• **Dataset content**:

--- START ---

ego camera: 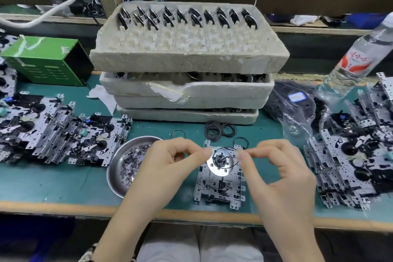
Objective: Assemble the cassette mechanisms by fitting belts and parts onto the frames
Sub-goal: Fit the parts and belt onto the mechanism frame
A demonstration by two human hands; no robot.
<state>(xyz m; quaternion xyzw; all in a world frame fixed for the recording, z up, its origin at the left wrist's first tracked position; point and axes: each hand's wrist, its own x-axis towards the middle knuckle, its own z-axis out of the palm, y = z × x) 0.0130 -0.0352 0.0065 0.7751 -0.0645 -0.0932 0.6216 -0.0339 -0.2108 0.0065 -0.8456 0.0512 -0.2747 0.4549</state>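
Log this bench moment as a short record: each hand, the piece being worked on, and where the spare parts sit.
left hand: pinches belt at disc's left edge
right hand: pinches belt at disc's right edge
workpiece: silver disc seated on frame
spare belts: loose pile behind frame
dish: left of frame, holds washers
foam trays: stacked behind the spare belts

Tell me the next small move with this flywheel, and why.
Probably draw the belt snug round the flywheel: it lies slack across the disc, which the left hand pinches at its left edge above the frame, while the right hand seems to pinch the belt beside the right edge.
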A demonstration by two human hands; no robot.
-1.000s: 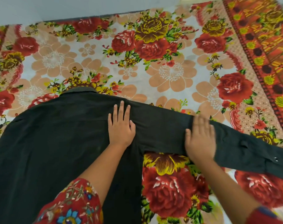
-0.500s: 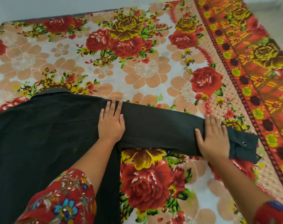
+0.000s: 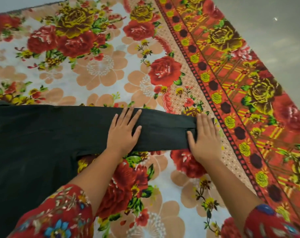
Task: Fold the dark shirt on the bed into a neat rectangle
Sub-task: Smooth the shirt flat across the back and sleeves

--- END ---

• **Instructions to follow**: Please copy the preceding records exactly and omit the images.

• **Task response**:
ego camera: 
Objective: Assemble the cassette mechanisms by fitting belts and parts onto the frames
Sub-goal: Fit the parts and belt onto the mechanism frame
A demonstration by two human hands; no robot.
<state>(xyz m; quaternion xyzw; all in a world frame fixed for the recording, z up, its origin at the left wrist's first tracked position; point and axes: each hand's wrist, its own x-axis towards the middle knuckle, its own z-axis out of the palm, y = z × x) 0.0130 -0.0352 0.0065 0.7751 -0.0645 -0.0932 0.6216 -0.0339 -0.2108 0.0065 -0.8456 0.0512 -0.2747 0.4549</state>
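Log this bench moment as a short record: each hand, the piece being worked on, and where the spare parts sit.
left hand: pinches belt at disc's left edge
right hand: pinches belt at disc's right edge
workpiece: silver disc seated on frame
spare belts: loose pile behind frame
dish: left of frame, holds washers
foam trays: stacked behind the spare belts

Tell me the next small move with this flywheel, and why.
Probably draw the belt snug round the flywheel: it lies slack across the disc, which the left hand pinches at its left edge above the frame, while the right hand seems to pinch the belt beside the right edge.
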A demonstration by two human hands; no robot.
-1.000s: 
-0.500s: 
+0.000s: 
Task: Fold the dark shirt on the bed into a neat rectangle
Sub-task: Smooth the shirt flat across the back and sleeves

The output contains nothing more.